Guessing At Foreign Key Relationships

Daniel Hutmacher has put together a script to try to find hidden foreign key relationships in a database:

Now, before you go crazy with this stuff, remember, it’s not a magic bullet, but rather some automation help to save you some coding and to help you review your data model. The script doesn’t change the database, it only prints out its suggestions, and this is totally by design.

  • For this to work, you’ll obviously need proper primary keys or unique indexes on your referenced tables.

  • We’re working on the assumption that the referencing and referenced column names are the same. Go ahead and change the script to suit your naming standards (look for the comment in the CTE)

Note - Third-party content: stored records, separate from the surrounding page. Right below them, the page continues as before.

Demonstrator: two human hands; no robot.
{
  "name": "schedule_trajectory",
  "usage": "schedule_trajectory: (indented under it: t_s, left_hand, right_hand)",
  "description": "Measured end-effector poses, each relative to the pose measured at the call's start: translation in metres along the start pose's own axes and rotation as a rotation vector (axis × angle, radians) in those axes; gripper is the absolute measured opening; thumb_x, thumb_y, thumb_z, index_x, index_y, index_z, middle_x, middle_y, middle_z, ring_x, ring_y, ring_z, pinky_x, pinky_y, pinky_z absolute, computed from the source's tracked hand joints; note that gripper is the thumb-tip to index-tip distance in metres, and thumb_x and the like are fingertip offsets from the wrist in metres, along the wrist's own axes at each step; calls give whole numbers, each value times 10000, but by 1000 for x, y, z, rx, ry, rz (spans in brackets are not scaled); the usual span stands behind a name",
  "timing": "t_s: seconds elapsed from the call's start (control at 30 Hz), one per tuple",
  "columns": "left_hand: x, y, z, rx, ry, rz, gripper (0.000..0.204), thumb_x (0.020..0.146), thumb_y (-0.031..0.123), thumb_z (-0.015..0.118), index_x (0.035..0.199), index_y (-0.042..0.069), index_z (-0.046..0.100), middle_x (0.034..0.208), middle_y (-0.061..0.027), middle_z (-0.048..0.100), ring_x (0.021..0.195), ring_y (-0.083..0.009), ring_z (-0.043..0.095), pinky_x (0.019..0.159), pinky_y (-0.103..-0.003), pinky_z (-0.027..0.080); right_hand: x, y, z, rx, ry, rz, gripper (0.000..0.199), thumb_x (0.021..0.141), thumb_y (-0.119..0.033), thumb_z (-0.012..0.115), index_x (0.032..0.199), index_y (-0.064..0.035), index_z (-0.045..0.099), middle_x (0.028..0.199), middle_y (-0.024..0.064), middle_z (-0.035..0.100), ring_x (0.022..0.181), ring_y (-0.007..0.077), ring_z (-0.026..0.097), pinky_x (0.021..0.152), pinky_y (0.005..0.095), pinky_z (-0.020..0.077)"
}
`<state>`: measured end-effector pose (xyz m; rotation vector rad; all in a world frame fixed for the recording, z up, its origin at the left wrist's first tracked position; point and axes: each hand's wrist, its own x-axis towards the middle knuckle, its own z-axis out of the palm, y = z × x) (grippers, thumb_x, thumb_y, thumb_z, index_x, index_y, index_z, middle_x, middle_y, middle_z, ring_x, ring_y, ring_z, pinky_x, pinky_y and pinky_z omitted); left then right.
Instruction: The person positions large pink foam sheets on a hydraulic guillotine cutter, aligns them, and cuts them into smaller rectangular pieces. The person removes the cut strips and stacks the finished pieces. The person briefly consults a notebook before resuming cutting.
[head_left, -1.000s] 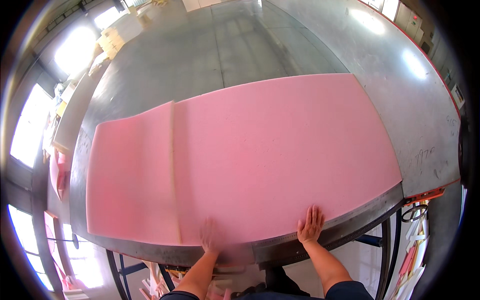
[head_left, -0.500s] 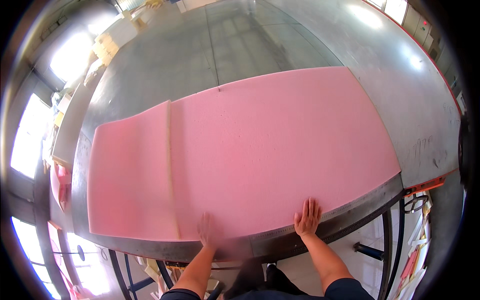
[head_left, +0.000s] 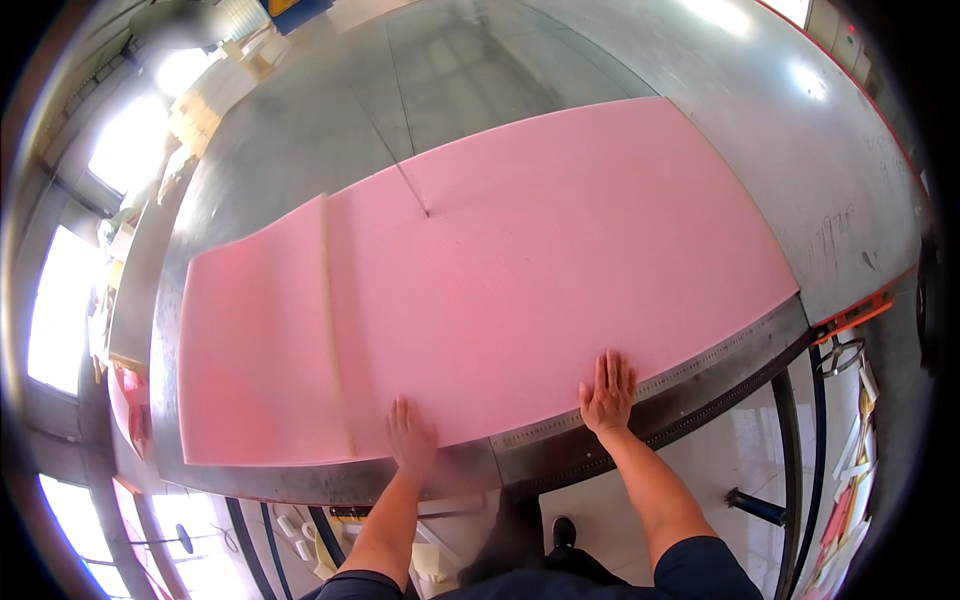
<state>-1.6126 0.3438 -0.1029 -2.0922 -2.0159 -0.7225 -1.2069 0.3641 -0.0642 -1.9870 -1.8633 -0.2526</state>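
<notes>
A large pink foam sheet lies flat on a metal table, its near long side close to the table's front edge. Over its left part is another pink foam layer, ending in a yellowish cut edge. My left hand rests palm down near the sheet's near edge, fingers stretched forward, a little blurred. Farther right, my right hand presses flat at the same edge, fingers extended. Neither hand grips anything. A thin dark upright blade or wire meets the foam inside its far edge.
The grey metal table has a seam running away from me and a ruler strip along its front. At the right corner is an orange-red rail. Dark table legs stand below, with foam scraps beside them.
The foam and both hands have moved forward, away from me. The thin blade or wire, at the sheet's far edge before, now stands inside it. The view has also shifted slightly.
</notes>
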Motion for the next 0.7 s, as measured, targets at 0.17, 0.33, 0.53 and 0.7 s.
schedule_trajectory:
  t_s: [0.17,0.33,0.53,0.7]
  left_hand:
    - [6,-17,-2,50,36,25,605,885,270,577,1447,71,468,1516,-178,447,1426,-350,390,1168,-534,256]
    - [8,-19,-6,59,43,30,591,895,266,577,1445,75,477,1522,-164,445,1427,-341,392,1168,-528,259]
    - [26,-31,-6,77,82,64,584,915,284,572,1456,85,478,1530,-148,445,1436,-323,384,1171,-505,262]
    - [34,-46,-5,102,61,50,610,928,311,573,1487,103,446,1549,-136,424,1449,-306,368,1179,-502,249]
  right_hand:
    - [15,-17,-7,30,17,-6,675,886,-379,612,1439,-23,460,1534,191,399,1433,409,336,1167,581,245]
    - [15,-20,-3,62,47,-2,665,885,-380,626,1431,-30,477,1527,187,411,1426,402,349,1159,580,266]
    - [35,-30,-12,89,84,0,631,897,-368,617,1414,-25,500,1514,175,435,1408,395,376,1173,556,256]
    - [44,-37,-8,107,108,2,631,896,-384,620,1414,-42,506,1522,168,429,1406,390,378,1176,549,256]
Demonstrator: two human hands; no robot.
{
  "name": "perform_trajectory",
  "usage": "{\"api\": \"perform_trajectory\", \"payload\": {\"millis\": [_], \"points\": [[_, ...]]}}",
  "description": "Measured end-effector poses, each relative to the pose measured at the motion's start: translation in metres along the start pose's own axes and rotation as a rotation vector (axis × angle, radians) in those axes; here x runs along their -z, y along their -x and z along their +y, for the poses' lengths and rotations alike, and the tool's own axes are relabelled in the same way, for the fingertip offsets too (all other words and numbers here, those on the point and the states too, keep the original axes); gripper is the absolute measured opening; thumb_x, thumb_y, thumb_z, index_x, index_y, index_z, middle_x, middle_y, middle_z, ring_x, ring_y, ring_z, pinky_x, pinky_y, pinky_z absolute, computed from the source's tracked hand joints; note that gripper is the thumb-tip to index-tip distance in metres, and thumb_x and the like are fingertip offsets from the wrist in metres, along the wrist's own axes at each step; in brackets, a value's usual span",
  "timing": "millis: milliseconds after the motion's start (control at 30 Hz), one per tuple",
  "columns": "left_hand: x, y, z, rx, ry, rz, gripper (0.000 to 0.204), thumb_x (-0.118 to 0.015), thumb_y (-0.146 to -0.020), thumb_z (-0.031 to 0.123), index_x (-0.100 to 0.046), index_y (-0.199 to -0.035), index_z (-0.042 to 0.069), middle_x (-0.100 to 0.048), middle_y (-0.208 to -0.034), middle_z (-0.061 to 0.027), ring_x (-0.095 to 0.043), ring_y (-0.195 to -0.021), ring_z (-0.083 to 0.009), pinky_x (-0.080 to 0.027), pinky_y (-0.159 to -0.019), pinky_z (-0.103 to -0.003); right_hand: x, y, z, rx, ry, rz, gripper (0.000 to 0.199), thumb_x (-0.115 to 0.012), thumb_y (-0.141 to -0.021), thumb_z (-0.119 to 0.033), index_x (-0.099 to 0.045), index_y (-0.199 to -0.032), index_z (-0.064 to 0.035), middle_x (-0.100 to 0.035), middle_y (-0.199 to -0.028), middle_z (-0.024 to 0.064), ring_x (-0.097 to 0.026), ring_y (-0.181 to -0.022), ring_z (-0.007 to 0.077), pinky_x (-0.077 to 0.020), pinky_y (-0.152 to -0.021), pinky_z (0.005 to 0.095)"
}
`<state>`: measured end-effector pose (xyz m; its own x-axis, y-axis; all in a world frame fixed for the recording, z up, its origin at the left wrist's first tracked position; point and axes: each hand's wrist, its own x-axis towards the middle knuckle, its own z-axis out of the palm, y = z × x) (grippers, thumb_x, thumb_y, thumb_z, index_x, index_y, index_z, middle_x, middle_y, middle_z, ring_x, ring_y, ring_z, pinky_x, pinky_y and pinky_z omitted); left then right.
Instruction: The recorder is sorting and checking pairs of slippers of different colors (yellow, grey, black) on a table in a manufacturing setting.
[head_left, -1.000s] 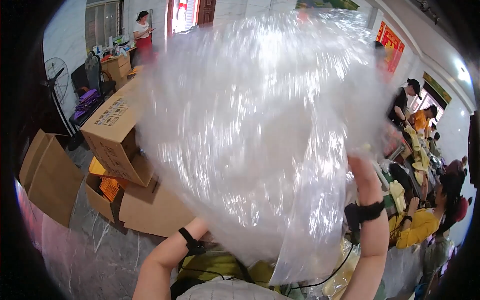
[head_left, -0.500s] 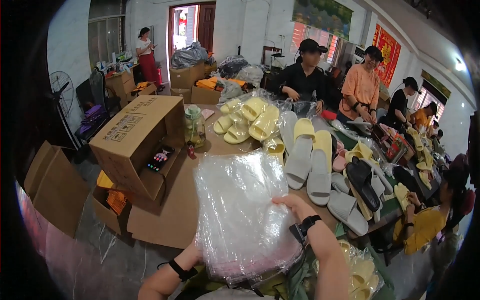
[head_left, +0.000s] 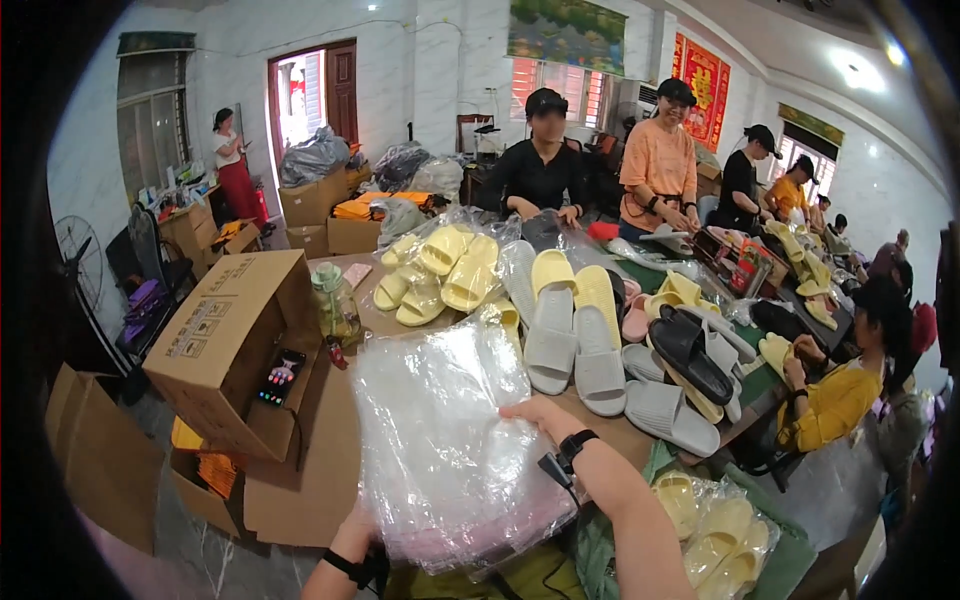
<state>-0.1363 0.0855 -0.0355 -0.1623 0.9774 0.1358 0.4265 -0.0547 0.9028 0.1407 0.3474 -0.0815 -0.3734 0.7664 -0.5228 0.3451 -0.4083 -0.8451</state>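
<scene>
A stack of clear plastic bags (head_left: 440,440), pinkish along its lower edge, lies in front of me, reaching over the table's near edge. My right hand (head_left: 532,413) is closed at the stack's right side, its fingertips pinching the film. At the lower left, my left hand (head_left: 357,528) grips the stack's edge; most of its fingers are hidden behind the film. Just beyond the bags sit pale yellow slippers (head_left: 470,280) wrapped in clear plastic. To their right, unwrapped grey slippers (head_left: 549,345) lie beside a black slipper (head_left: 690,355).
An open cardboard box (head_left: 220,310) stands on its side at left, a lit phone (head_left: 281,377) inside. Next to it is a glass jar (head_left: 336,310). Bagged yellow slippers (head_left: 722,535) lie at lower right. Co-workers, including one in a yellow top (head_left: 835,405), surround the slipper-covered tables.
The whole view has swung to the right, so the room and table appear farther left. Both hands keep their hold on the bag stack, which looks little changed.
</scene>
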Motion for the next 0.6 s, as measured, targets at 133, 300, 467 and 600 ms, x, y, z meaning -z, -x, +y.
{"api": "perform_trajectory", "payload": {"millis": [133, 300, 467, 600], "points": [[0.014, 0.046, -0.041, 0.04, 0.049, -0.012, 0.054, -0.072, -0.081, 0.021, -0.059, -0.131, 0.006, -0.065, -0.124, -0.0213, -0.062, -0.114, -0.0359, -0.049, -0.099, -0.04, 0.005, -0.013, 0.024, 0.145, 0.035, 0.088, 0.056, -0.089, -0.075, -0.023, -0.068, -0.121, 0.0022, -0.072, -0.112, 0.0125, -0.068, -0.097, 0.0238, -0.053, -0.085, 0.0362], [0.038, 0.044, -0.051, 0.219, -0.066, 0.183, 0.043, -0.052, -0.094, 0.014, -0.055, -0.135, 0.002, -0.064, -0.125, -0.0228, -0.062, -0.118, -0.0338, -0.047, -0.1, -0.041, 0.0, -0.011, 0.033, 0.357, 0.148, 0.229, 0.071, -0.089, -0.068, -0.043, -0.067, -0.112, 0.009, -0.071, -0.105, 0.0181, -0.068, -0.091, 0.0251, -0.0536, -0.082, 0.0346], [0.023, 0.034, 0.023, -0.064, -0.231, 0.152, 0.056, -0.056, -0.095, 0.025, -0.044, -0.147, 0.005, -0.037, -0.154, -0.025, -0.037, -0.142, -0.0402, -0.034, -0.114, -0.043, 0.001, 0.037, -0.011, 0.282, 0.429, 0.586, 0.132, -0.085, -0.064, -0.062, -0.017, -0.151, 0.0118, -0.044, -0.142, 0.0355, -0.048, -0.132, 0.0423, -0.0434, -0.107, 0.0416], [0.017, 0.039, 0.024, -0.08, -0.668, -0.078, 0.067, -0.068, -0.088, 0.04, -0.05, -0.142, 0.004, -0.033, -0.157, -0.0255, -0.034, -0.141, -0.0478, -0.033, -0.115, -0.049, -0.003, 0.067, -0.028, 0.314, 0.581, 0.574, 0.138, -0.085, -0.063, -0.064, -0.012, -0.153, 0.0097, -0.039, -0.146, 0.0354, -0.041, -0.137, 0.0431, -0.0374, -0.112, 0.0434]]}}
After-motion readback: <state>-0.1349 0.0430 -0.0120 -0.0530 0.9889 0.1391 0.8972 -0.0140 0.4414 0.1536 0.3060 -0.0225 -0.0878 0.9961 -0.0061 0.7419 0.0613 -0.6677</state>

  • The script has no domain knowledge of your database, some of the suggestions are probably going to be downright silly.

This is a good first pass approach, especially if you have a larger database completely lacking in relational integrity.

Indexing Foreign Keys

Kim Tripp looks at the practice of adding non-clustered indexes on columns which make up foreign key constraints:

I’m going to tie today’s post with a question I received recently: if I have a table that has 6 foreign key columns/references should I create one index with all 6 foreign key columns in it, or should I create 6 individual indexes – one for each foreign key reference.

This is an interesting question with a few tangents to cover for our SQL101 series. I consider indexing foreign keys as part of my “Phase 1 of index tuning.” But, let’s go back to some basics before we dive into the answer on this one.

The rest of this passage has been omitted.